_EXERCISE DIRECTIONS_
Among the entries below, find each line with "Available" and show it.
-=-=-=-=-
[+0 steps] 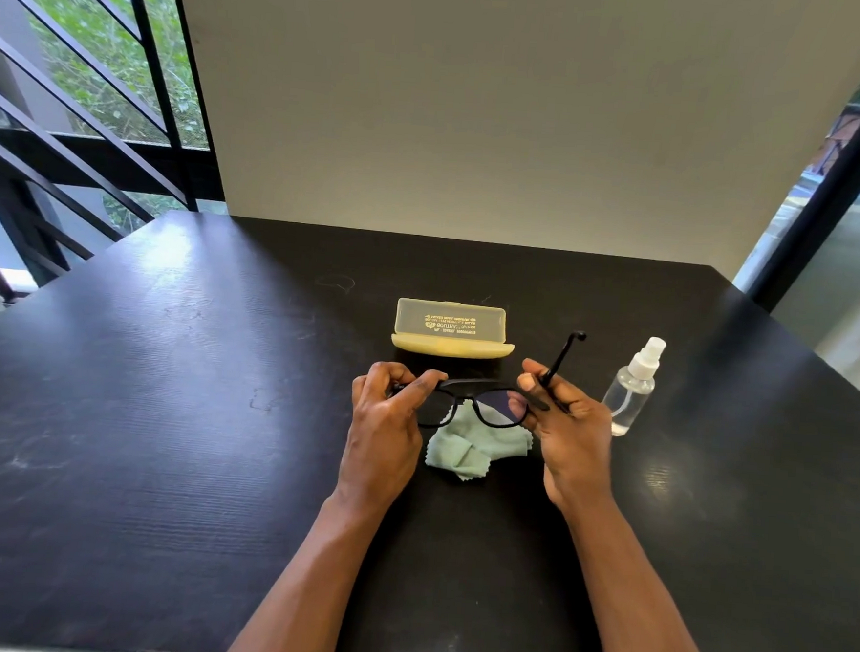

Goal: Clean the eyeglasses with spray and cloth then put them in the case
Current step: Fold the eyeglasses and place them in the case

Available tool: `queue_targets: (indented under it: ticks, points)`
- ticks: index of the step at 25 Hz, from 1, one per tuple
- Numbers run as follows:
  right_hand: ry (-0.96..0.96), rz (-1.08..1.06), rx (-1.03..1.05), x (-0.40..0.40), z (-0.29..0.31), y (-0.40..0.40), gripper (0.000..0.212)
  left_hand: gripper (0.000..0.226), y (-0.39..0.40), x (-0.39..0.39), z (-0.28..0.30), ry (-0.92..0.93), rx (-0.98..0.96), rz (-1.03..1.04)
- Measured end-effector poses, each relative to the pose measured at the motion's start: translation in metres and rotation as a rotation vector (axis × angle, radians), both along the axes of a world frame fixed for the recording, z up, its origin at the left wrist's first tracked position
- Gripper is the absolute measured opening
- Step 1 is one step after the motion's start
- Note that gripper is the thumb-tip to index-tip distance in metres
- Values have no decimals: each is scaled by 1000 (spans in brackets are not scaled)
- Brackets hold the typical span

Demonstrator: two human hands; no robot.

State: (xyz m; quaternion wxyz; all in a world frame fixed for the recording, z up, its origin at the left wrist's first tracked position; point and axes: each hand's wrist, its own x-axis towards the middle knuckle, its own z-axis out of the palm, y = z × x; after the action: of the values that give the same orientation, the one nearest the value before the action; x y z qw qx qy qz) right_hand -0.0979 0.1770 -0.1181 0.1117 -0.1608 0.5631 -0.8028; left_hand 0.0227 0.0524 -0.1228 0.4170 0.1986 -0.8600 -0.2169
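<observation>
Black-framed eyeglasses (469, 389) hang above the table between both hands. My left hand (390, 425) pinches the frame's left end. My right hand (563, 427) grips the right end, with the right temple arm sticking up and away between its fingers. Under the glasses lies a crumpled pale green cloth (470, 448) on the table. A yellow translucent case (452, 330) stands open just behind, lid up. To the right of my right hand stands a clear spray bottle (632, 388) with a white nozzle.
All of it sits on a black wooden table (183, 410) that reaches to a white wall at the back. Black railings and a window are at the left, a glass panel at the right.
</observation>
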Motion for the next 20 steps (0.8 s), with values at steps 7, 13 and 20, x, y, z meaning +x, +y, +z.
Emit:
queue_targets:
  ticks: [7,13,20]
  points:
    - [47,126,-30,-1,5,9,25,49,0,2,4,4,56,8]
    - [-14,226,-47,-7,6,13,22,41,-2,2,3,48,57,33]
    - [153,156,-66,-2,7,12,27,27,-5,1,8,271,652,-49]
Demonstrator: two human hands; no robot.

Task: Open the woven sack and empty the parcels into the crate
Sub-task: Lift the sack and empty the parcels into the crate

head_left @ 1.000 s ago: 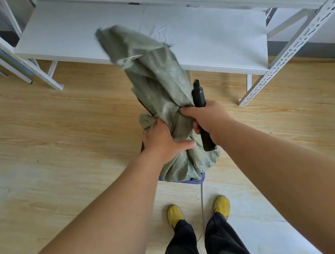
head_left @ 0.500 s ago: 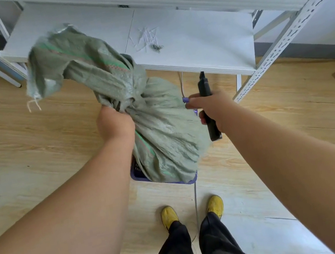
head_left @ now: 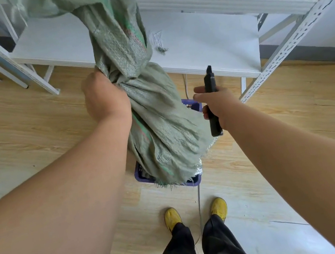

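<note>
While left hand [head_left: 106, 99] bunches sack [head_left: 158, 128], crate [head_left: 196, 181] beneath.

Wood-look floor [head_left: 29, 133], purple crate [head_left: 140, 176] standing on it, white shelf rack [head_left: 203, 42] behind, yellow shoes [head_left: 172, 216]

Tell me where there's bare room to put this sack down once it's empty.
Bare floor lies left of the purple crate, beyond the left hand, and right of it toward the rack post. Crowded: the sack covers the crate, shoes just behind.
</note>
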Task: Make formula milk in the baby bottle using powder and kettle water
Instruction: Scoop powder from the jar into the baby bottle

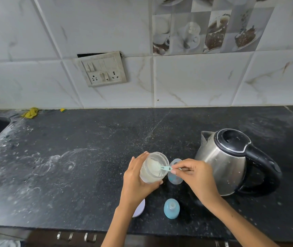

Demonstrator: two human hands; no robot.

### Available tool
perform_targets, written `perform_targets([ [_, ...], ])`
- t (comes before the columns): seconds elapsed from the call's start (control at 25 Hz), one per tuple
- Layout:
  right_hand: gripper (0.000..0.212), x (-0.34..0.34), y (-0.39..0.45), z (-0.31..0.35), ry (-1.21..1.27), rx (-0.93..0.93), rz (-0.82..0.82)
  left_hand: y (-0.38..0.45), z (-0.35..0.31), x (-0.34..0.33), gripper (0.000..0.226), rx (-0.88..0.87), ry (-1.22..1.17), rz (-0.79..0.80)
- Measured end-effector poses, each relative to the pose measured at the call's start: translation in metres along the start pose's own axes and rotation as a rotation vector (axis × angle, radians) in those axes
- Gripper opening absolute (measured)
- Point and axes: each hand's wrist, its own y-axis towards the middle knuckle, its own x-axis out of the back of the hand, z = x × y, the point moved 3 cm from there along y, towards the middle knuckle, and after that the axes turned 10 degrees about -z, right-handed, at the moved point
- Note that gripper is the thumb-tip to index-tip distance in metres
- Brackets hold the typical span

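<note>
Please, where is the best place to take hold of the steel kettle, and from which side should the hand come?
Probably by the black handle of the kettle, coming from the right. The handle loops out on the kettle's right, away from the spout, and leaves room for fingers. The right hand, now holding the scoop, is nearest; the left hand holds the powder jar.

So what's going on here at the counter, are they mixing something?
A person is making baby formula. The left hand holds a tilted jar of powder, and the right hand dips a small green scoop into it. The open baby bottle stands just behind the right hand's fingers, beside the steel kettle. The bottle's blue teat cap and a white lid lie nearer on the black countertop.
</note>
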Motion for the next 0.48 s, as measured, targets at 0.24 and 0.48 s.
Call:
perform_targets([
  [0.24,0.018,-0.0005,-0.0058,-0.0002,-0.123,0.383,-0.092,-0.0007,-0.0014,-0.0018,0.086,0.032,-0.015,0.009],
  [0.48,0.015,-0.0018,-0.0036,-0.0037,-0.123,0.415,-0.104,-0.0011,-0.0022,0.0005,0.086,0.054,-0.027,-0.017],
])
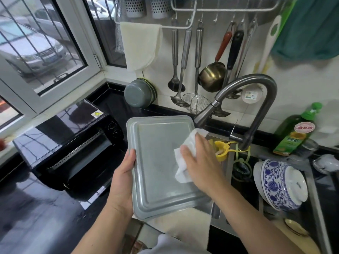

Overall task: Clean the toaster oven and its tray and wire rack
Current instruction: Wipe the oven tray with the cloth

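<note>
A grey metal tray [156, 162] is held tilted above the sink's left edge, its flat underside facing me. My left hand [124, 173] grips its left rim, thumb on top. My right hand [200, 162] presses a white cloth [183, 160] flat against the tray's right side, fingers spread. The black toaster oven [73, 143] stands on the dark counter to the left with its door open. No wire rack is visible.
A curved steel faucet [256, 99] arches over the sink [218, 213] right behind the tray. Blue-and-white bowls [278, 182] sit in the rack at right, near a green detergent bottle [293, 132]. Ladles and a strainer [196, 101] hang on the wall. A yellow hook [222, 149] sits by the faucet.
</note>
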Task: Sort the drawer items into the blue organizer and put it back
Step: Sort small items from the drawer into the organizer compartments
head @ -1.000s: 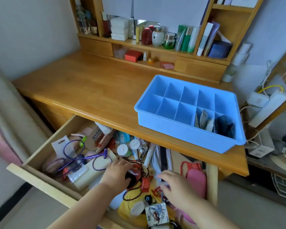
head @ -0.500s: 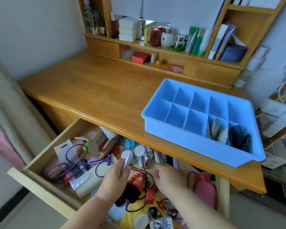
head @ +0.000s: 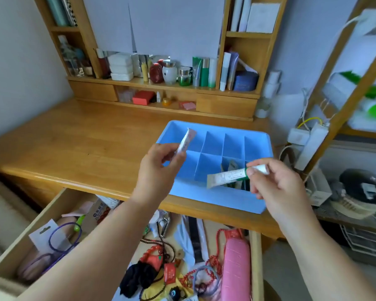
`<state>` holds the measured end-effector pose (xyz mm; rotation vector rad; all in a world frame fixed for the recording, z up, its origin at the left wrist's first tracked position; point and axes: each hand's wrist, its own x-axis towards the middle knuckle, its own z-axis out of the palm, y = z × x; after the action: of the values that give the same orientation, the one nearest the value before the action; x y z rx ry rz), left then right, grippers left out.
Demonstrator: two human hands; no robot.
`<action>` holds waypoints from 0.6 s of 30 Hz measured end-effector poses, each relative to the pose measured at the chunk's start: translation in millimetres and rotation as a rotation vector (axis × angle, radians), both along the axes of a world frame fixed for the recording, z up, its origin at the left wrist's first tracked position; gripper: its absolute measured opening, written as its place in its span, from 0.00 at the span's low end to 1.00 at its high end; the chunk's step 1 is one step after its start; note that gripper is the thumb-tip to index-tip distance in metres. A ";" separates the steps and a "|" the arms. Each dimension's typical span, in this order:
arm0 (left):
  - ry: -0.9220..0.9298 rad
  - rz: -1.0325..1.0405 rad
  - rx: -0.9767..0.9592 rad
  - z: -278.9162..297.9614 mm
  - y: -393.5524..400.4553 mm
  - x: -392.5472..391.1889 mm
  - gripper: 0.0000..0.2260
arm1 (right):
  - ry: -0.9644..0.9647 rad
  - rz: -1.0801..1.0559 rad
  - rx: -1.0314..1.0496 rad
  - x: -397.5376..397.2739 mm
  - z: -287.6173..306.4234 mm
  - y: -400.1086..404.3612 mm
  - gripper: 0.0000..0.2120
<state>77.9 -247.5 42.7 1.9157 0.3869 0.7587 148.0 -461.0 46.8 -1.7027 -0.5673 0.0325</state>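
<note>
The blue organizer [head: 217,199] with several compartments sits on the wooden desk, above the open drawer [head: 41,216]. My left hand [head: 159,170] pinches a small white and pink tube [head: 186,141] over the organizer's left compartments. My right hand [head: 278,187] holds a white tube with a green band [head: 228,177] by its cap end, over the front right compartments. A few grey items lie in one front compartment [head: 231,166]. The drawer below is full of clutter.
In the drawer lie a pink case [head: 234,268], red bead strings [head: 154,252], a black cloth [head: 137,276] and a purple cable [head: 61,237]. Bottles and jars [head: 169,71] fill the desk's back shelf. A rack with power strips [head: 310,146] stands to the right.
Both hands have risen out of the drawer to above the organizer, each with a tube taken from it. The camera has tilted up.
</note>
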 end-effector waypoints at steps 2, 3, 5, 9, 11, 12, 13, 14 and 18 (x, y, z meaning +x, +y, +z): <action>0.070 -0.083 -0.128 9.5 -4.7 27.1 0.03 | 0.141 -0.027 0.113 14.2 5.3 -5.0 0.07; 0.158 -0.084 -0.093 9.3 -6.5 39.0 0.02 | 0.212 -0.024 0.166 19.4 6.0 -6.8 0.08; 0.396 -0.037 0.157 1.7 -9.1 58.7 0.07 | 0.316 -0.020 0.251 26.0 5.5 -8.8 0.09; 0.782 0.031 0.609 -10.9 -15.9 76.3 0.14 | 0.299 -0.079 0.257 31.8 0.2 -7.7 0.06; 0.880 0.035 0.761 -13.7 -18.9 84.4 0.15 | 0.239 -0.102 0.206 32.8 -2.8 -4.2 0.05; 0.908 0.027 0.819 -13.9 -19.9 88.1 0.17 | 0.210 -0.100 0.183 32.8 -3.9 -2.1 0.05; 0.920 0.021 0.855 -12.2 -21.0 90.2 0.18 | 0.180 -0.095 0.157 33.0 -5.2 0.2 0.05; 0.902 0.028 0.853 -10.7 -20.9 90.4 0.17 | 0.137 -0.091 0.122 33.1 -6.4 3.1 0.05; 0.535 0.117 0.605 -17.1 -7.4 66.6 0.12 | -0.234 -0.112 -0.127 30.6 -10.4 24.6 0.04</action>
<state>144.5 -254.9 25.6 2.6944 0.6538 0.4477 178.6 -436.5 36.4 -1.8727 -0.6530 -0.2170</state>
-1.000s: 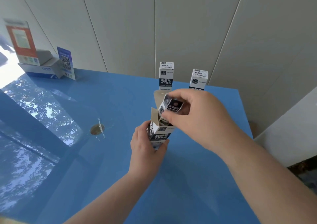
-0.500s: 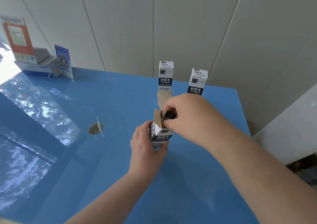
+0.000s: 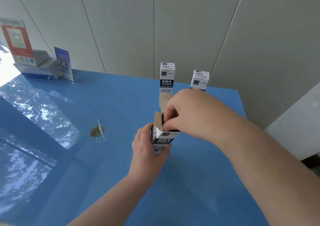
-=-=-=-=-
_THE COMPLETED TASK_
Available tool: `queue_targets: (indented under it: ticks, points)`
### Available tool

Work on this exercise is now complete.